■ **REQUIRED WORK**
Repeat the data word for word. Do not include the pictures.

■ **Entries taken from a collection**
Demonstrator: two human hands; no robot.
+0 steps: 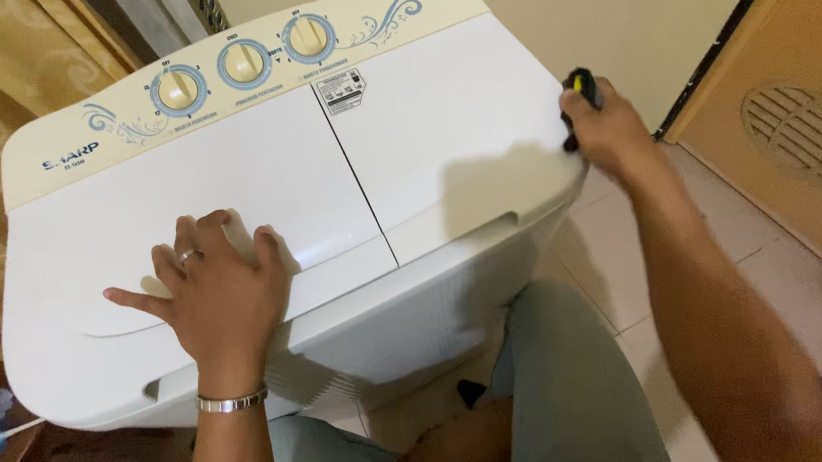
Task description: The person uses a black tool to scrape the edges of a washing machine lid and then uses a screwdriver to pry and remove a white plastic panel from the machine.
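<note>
The left hand (pixel 221 289) lies flat, fingers spread, on the white washing machine's larger lid (pixel 227 193). The right hand (pixel 605 127) grips a small black-and-yellow object (pixel 582 84) at the machine's right edge, beside open tiled floor (pixel 624 251).

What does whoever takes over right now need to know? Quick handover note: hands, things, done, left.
Left hand: flat, fingers spread on the larger left lid of the white twin-tub washing machine, near its front edge. Holds nothing.
Right hand: at the machine's right edge beside the smaller right lid, closed on a small black and yellow object; what it is cannot be told.
Both lids are shut. The three dials sit untouched on the cream back panel.
Done: nothing visibly opened or turned.
Left: lids and dials not yet handled.
</note>
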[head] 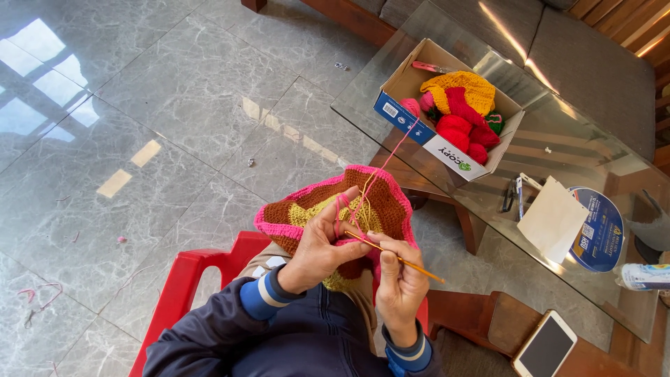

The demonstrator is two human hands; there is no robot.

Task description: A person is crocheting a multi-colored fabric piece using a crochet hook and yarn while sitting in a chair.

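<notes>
My left hand (319, 244) grips the edge of a round crocheted piece (391, 209) in brown, mustard and pink, with pink yarn (394, 155) looped over its fingers. My right hand (399, 279) holds a thin orange crochet hook (412, 264), its tip pushed into the work just beside the left thumb. The pink strand runs up from my hands to an open cardboard box (412, 122) on the glass table. The piece rests over my lap.
The box holds red, pink and yellow yarn items (464, 105). On the glass table (377, 77) lie a white card (555, 218), a round blue fan (604, 230) and pens. A phone (546, 345) lies lower right. A red plastic chair (188, 279) is under me; yarn scraps dot the marble floor.
</notes>
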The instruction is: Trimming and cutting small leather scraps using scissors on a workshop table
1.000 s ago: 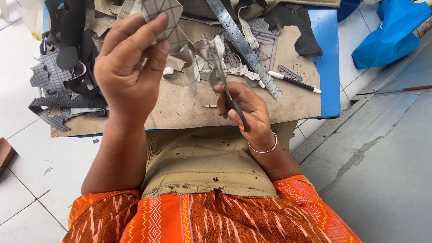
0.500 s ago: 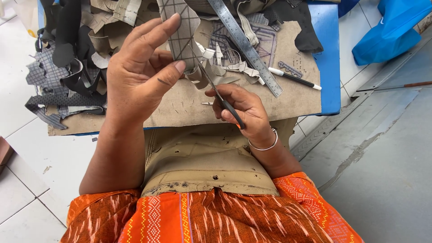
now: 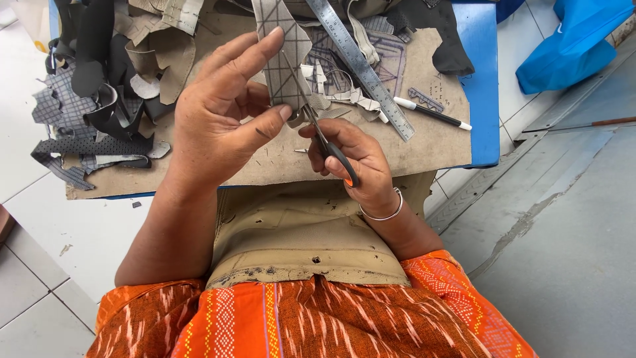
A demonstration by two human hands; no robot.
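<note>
Since half a second ago, left hand [image 3: 218, 126] has dropped lower, its grip pinching the grey piece [image 3: 281, 53] at 12 o'clock over the worktop [image 3: 437, 142]. Right hand [image 3: 348, 162] grips scissors [image 3: 328, 142], cutting its lower edge; best followed with short, steady snips.

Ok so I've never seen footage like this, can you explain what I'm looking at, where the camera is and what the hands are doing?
The one picture comes from a camera worn on the person's head, looking down at their own bare hands; there is no machine. The left hand pinches a grey patterned piece of sheet material. The right hand grips scissors, blades at the piece's lower edge. Below lies a brown board with a steel ruler, a pen and many scraps. The orange cloth covers the person's lap.
</note>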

■ **WRITTEN RESPONSE**
Demonstrator: two human hands; no robot.
+0 steps: 
Task description: The person uses a black tool to scrape the edges of a washing machine lid and then uses a screwdriver to pry and remove a white plastic panel from the machine.
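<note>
The left hand (pixel 221 289) lies flat, fingers spread, on the white washing machine's larger lid (pixel 227 193). The right hand (pixel 605 127) grips a small black-and-yellow object (pixel 582 84) at the machine's right edge, beside open tiled floor (pixel 624 251).

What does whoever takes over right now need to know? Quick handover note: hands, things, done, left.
Left hand: flat, fingers spread on the larger left lid of the white twin-tub washing machine, near its front edge. Holds nothing.
Right hand: at the machine's right edge beside the smaller right lid, closed on a small black and yellow object; what it is cannot be told.
Both lids are shut. The three dials sit untouched on the cream back panel.
Done: nothing visibly opened or turned.
Left: lids and dials not yet handled.
</note>
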[head] 

The demonstrator is two human hands; there is no robot.

Task description: A person is crocheting a multi-colored fabric piece using a crochet hook and yarn while sitting in a chair.

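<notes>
My left hand (319, 244) grips the edge of a round crocheted piece (391, 209) in brown, mustard and pink, with pink yarn (394, 155) looped over its fingers. My right hand (399, 279) holds a thin orange crochet hook (412, 264), its tip pushed into the work just beside the left thumb. The pink strand runs up from my hands to an open cardboard box (412, 122) on the glass table. The piece rests over my lap.
The box holds red, pink and yellow yarn items (464, 105). On the glass table (377, 77) lie a white card (555, 218), a round blue fan (604, 230) and pens. A phone (546, 345) lies lower right. A red plastic chair (188, 279) is under me; yarn scraps dot the marble floor.
</notes>
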The instruction is: Trimming and cutting small leather scraps using scissors on a workshop table
1.000 s ago: 
0.500 s ago: 
now: 
A demonstration by two human hands; no robot.
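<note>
Since half a second ago, left hand [image 3: 218, 126] has dropped lower, its grip pinching the grey piece [image 3: 281, 53] at 12 o'clock over the worktop [image 3: 437, 142]. Right hand [image 3: 348, 162] grips scissors [image 3: 328, 142], cutting its lower edge; best followed with short, steady snips.

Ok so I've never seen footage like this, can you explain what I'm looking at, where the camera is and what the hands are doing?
The one picture comes from a camera worn on the person's head, looking down at their own bare hands; there is no machine. The left hand pinches a grey patterned piece of sheet material. The right hand grips scissors, blades at the piece's lower edge. Below lies a brown board with a steel ruler, a pen and many scraps. The orange cloth covers the person's lap.
</note>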

That concludes the answer.